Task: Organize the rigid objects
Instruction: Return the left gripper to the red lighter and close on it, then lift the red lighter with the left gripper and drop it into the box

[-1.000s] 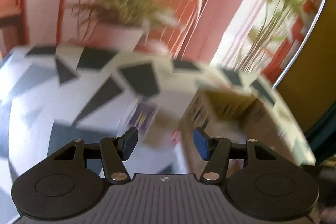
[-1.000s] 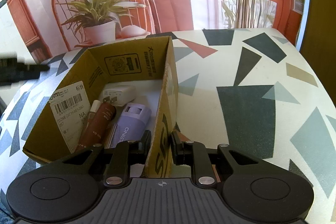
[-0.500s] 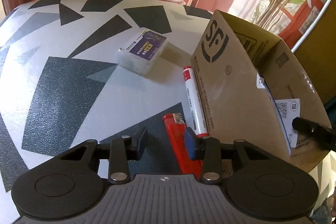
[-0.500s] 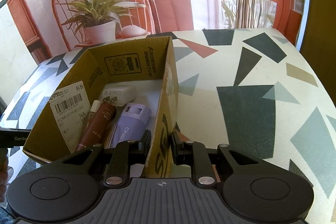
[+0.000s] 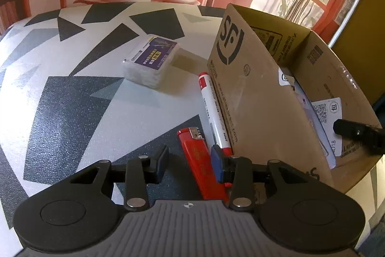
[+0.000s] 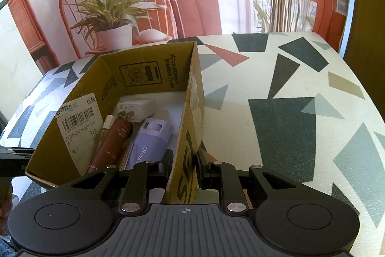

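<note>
Red plastic lighter [image 5: 201, 160] lay on the desk [image 5: 72, 112] beside the brown cardboard box [image 5: 262, 107], between the left gripper's [image 5: 190, 161] half-open, empty jaws. Right gripper [image 6: 184, 168] clamped the box wall. Next, probably: closing and lifting it in.

patterned table [image 5: 72, 112], box [image 5: 252, 100], marker [image 5: 213, 107], lighter [image 5: 202, 160]

The lighter's [image 5: 202, 160] near end is hidden under the left gripper [image 5: 190, 164]. The box [image 6: 192, 112] wall hides the marker [image 5: 213, 110] from the right view.
</note>
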Demonstrator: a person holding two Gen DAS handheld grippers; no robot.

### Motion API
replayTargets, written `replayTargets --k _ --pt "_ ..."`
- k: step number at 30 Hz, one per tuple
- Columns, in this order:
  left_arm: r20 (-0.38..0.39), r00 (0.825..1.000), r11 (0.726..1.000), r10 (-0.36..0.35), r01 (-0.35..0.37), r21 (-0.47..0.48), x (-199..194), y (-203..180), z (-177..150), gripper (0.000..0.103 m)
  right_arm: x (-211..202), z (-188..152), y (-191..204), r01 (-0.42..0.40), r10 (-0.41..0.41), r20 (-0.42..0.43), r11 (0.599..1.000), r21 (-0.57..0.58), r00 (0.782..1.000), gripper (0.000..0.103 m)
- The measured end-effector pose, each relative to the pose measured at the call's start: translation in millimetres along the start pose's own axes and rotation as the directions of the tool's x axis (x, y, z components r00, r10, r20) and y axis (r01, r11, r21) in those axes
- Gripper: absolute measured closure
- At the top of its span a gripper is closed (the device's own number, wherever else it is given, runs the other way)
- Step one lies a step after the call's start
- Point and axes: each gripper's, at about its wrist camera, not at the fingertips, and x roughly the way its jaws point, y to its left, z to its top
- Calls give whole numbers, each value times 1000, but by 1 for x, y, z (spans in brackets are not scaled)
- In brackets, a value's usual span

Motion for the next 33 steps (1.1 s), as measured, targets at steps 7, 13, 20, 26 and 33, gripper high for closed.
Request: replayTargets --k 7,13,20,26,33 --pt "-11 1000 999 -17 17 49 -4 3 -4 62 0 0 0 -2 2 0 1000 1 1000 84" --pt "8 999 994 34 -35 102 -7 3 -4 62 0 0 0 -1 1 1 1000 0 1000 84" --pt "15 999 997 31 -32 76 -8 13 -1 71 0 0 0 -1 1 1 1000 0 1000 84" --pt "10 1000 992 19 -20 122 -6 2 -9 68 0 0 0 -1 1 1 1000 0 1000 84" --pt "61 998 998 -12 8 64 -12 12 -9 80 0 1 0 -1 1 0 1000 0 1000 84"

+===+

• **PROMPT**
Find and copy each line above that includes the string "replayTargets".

• **ANSWER BOX**
replayTargets, written `replayTargets --k _ --pt "_ ..."`
Request: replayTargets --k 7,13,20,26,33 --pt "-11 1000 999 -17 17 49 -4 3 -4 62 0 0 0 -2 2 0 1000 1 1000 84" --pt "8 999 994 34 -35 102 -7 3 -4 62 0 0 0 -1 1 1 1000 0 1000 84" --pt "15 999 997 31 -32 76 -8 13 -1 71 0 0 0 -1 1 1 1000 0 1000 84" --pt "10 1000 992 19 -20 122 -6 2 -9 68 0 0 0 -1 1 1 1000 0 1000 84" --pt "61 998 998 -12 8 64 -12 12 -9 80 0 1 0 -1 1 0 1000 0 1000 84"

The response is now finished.